Introduce spherical coordinates as follows: $$ x = r\cos \phi \sin \theta, \ \ \ y = r\sin \phi \sin \theta, \ \ \ z = r\cos \theta $$ to derive the spherical frame a simple technique is to take gradients in the coordinate directions and normalize: $\nabla u / || \nabla u ||$ for $u=r, \theta, \phi$. Note: as $r^2=x^2+y^2+z^2$ we find: $$ \nabla r = \langle \frac{x}{r},\frac{y}{r},\frac{z}{r} \rangle = \langle \cos \phi \sin \theta, \sin \phi \sin \theta, \cos \theta \rangle $$ which gives $\hat{r} = \langle \cos \phi \sin \theta, \sin \phi \sin \theta, \cos \theta \rangle$ as the gradient of $r$ is already unit-length.

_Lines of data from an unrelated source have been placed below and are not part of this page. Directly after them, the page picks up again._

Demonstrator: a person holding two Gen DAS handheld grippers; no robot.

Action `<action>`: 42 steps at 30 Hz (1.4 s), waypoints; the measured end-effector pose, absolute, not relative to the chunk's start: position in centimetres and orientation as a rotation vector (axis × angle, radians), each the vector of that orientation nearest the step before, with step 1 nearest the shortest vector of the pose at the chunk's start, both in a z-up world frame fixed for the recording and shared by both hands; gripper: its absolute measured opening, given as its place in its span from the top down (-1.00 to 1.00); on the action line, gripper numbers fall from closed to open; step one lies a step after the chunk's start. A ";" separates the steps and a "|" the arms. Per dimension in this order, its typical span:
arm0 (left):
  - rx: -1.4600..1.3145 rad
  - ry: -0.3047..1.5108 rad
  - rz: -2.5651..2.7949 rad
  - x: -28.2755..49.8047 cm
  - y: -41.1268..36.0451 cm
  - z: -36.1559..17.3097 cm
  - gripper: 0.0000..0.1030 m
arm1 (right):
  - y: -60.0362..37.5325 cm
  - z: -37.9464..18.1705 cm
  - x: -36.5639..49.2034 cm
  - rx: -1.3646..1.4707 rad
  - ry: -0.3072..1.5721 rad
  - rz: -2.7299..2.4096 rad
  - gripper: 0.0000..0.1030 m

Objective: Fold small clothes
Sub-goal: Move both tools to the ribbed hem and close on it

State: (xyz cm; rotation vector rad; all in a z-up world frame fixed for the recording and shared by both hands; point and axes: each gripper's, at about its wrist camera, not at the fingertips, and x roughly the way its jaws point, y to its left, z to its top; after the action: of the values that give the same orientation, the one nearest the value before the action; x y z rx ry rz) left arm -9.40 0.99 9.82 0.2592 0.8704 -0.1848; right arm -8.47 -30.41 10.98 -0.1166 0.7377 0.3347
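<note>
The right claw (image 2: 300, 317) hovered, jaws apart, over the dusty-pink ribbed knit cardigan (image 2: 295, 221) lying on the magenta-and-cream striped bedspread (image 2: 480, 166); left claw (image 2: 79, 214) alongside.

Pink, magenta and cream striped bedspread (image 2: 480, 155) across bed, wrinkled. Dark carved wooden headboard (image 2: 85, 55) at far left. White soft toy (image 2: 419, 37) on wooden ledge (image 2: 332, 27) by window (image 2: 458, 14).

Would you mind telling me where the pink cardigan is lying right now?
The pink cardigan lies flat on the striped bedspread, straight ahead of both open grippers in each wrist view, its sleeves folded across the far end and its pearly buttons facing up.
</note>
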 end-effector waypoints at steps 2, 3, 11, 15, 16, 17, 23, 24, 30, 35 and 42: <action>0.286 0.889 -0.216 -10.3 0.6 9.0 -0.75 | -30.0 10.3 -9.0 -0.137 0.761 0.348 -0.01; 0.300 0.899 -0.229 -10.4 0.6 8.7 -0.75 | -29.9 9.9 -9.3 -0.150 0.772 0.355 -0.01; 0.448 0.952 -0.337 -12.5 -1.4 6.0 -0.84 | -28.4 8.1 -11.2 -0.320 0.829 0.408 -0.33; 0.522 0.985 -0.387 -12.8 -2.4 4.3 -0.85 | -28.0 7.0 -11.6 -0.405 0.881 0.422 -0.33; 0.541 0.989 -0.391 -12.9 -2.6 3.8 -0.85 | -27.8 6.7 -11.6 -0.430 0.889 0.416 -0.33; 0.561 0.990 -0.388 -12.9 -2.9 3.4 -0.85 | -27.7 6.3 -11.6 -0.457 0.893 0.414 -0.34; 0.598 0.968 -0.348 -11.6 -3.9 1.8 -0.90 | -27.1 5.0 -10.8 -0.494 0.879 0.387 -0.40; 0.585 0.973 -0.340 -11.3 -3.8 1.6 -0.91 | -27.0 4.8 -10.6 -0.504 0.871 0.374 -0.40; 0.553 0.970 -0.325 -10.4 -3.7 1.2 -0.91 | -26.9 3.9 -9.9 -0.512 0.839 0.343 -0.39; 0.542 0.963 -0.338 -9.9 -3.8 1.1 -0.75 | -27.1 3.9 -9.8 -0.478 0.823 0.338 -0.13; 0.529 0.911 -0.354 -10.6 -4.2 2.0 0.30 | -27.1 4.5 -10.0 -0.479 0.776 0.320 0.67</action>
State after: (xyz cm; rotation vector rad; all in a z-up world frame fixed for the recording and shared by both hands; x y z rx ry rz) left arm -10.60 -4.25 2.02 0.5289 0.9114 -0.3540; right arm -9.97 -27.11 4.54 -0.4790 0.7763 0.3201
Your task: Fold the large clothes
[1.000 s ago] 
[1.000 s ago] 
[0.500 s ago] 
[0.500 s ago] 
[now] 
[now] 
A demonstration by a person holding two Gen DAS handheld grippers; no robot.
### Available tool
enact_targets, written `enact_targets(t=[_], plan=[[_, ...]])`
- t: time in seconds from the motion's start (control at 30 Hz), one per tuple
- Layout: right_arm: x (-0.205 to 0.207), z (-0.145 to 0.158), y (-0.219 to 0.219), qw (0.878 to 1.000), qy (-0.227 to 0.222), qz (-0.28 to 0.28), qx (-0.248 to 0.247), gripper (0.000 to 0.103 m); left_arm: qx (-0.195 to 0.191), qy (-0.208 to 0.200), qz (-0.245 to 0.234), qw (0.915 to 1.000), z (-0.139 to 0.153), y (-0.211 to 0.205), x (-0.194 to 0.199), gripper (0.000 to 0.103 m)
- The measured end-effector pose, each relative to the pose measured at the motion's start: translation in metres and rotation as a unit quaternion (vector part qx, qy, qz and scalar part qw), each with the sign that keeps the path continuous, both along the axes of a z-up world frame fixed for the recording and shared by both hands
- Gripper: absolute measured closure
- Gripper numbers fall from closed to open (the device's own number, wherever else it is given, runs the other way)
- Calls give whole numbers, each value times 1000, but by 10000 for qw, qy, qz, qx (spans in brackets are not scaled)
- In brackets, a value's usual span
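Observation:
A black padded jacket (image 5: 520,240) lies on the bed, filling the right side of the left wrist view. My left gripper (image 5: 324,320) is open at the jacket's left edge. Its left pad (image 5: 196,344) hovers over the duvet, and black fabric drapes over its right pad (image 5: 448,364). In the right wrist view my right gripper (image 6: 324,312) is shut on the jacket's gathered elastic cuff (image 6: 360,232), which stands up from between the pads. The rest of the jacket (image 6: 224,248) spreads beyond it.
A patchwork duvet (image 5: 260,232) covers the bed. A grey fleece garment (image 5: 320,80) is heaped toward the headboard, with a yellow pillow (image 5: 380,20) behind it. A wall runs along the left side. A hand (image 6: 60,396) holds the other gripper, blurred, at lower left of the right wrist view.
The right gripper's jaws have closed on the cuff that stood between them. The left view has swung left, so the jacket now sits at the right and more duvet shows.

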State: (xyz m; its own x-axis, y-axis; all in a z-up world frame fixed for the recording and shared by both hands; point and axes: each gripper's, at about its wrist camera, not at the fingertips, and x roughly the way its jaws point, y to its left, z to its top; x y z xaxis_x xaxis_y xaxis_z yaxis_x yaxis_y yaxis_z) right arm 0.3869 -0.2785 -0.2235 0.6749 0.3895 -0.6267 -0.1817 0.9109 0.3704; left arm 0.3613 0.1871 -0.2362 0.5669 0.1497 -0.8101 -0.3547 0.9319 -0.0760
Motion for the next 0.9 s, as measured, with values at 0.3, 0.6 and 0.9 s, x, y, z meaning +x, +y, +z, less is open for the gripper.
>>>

Some calculation further, we'll find: (using $\hat{x},\hat{y},\hat{z}$ to emphasize the connection to the Cartesian frame) \begin{array}{l} \hat{r} = \sin \phi \cos \theta \hat{x} + \sin \phi \sin \theta \hat{x} +\cos \phi \hat{z} \\ \hat{\phi} = -\cos \phi \cos \theta\hat{x} - \cos \phi\sin \theta \hat{y} +\sin \phi \hat{z} \\ \hat{\theta} = -\sin \theta \hat{x}+\cos\theta \hat{y}. \end{array} Finally, to find components of a vector field given in Cartesian coordinates we need only calculate some dot-products as the frame above gives us an orthonormal basis at most points in $\mathbb{R}^3$ (ignoring once more the points where the angular coordinates fail to be coordinates, like the origin or the $z$-axis). Returning to $\vec{F} = A\hat{x}+B\hat{y}+C\hat{z}$ we calculate: $$\vec{F} = (\vec{F} \cdot \hat{r}) \cdot \hat{r} + (\vec{F} \cdot \hat{\phi}) \cdot \hat{\phi}+(\vec{F} \cdot \hat{\theta}) \cdot \hat{\theta} $$ which yields: $$ \vec{F} = (A\sin \phi \cos \theta + B\sin \phi \sin \theta +C\cos \phi) \hat{r} + ( -A\cos \phi \cos \theta - B\cos \phi\sin \theta +C\sin \phi )\hat{\phi} + ( -A\sin \theta +B\cos\theta )\hat{\theta} $$ For example, if $\vec{F} = \langle x,0,0 \rangle$ then $$ \vec{F} = (x\sin \phi \cos \theta) \hat{r} + ( -x\cos \phi \cos \theta )\hat{\phi} + ( -x\sin \theta )\hat{\theta} $$ where $x$ should be replaced with $x=r\cos \phi \sin \theta$ to complete the reformulation into spherical coordinates. Let me know if you need further detail. My reference for this material is Griffith's Electrodynamics, but you can find in many advanced calculus texts of a certain bent. For example, Kaplan fifth ed. Chapter 3.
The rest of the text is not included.